The internet, as usual, is wrong.
The confusion began Tuesday morning when Alfred A. Knopf—the Pulitzer prize winning author's publisher—appeared to tweet that 82-year-old McCarthy had died "for stroke."
URGENT. Author Cormac McCarthy dies for stroke at 82.
— Alfred A. Knopf News (@AKnopfNews) June 28, 2016
The only trouble is that this is not Alfred A. Knopf's actual Twitter account. It's a hoax account that tweeted for the first time this morning (quickly amassing barely a thousand followers) and whose owner couldn't even be bothered to write a coherent fake death announcement.
No matter. Literary Twitter was thrown into chaos when author/surrealist Twitter poet Joyce Carol Oates eulogized the No Country for Old Men writer to her nearly 150,000 followers. (This is not the first time Oates has confused her followers by retweeting jokey information.)
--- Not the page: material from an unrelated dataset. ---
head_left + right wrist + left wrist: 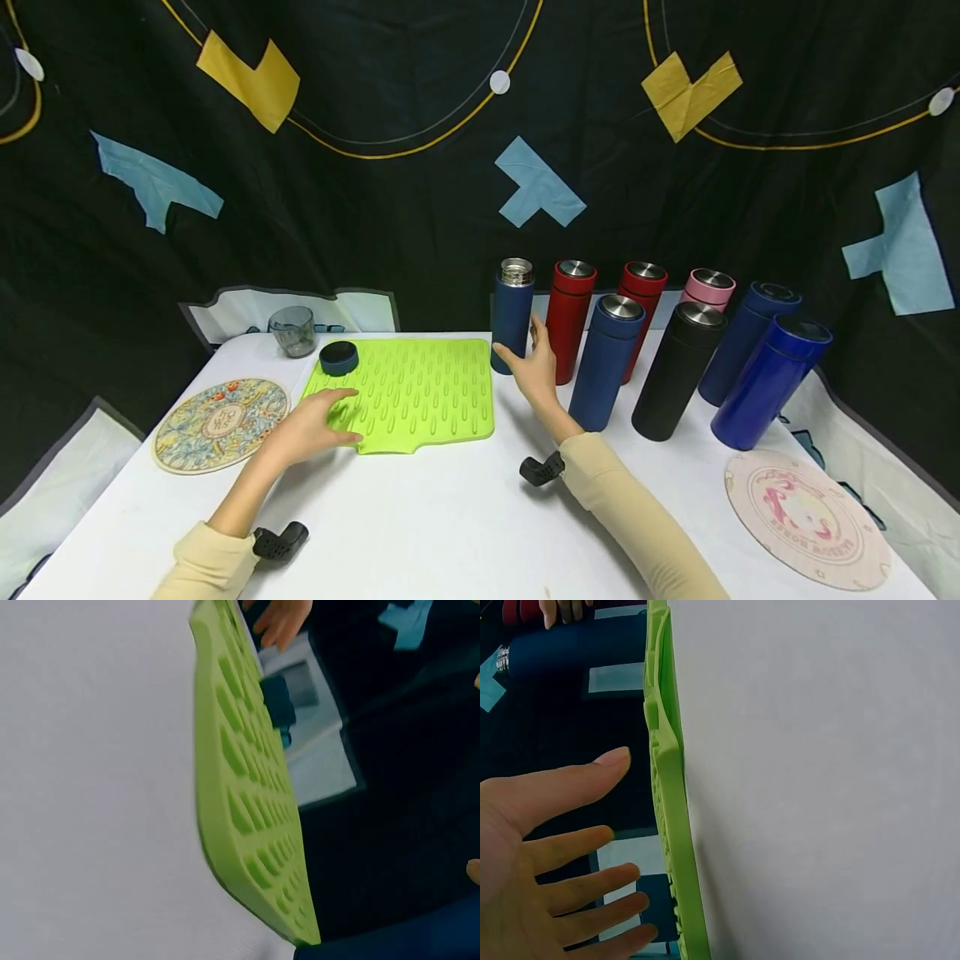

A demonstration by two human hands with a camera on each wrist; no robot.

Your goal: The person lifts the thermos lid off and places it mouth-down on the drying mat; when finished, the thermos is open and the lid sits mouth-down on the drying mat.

A great loss. Very sad. Profound writer & American (dark & intransigent) visionary. https://t.co/8Bvgqwdf4J
— Joyce Carol Oates (@JoyceCarolOates) June 28, 2016
USA Today also parroted the unverified information on Twitter before deleting the tweet and issuing a correction.

McCarthy's publicist, Paul Bogaards, confirmed that the author is not dead in a seven-word email to Newsweek.
"Hoax," Bogaards wrote. "Rogue account. Attorneys on the case."
The attorneys will not have to look very hard to find the culprit. The death hoax, with its broken English, appears to be the handiwork of Tommasso Debenedetti, a serial Twitter hoaxer from Italy. Debenedetti has previously faked the deaths of Pedro Almodóvar and the Pope.
This account is hoax created by Italian journalist Tommasso Debenedetti. McCarthy is alive and well.
— Alfred A. Knopf News (@AKnopfNews) June 28, 2016
Earlier in the week, someone—probably Debenedetti—created a fake Twitter account for Don DeLillo.
Oates tweeted out that one as well.
An earlier version of this story referred to McCarthy's publisher as Alfred E. Knopf. It is, in fact, Alfred A. Knopf.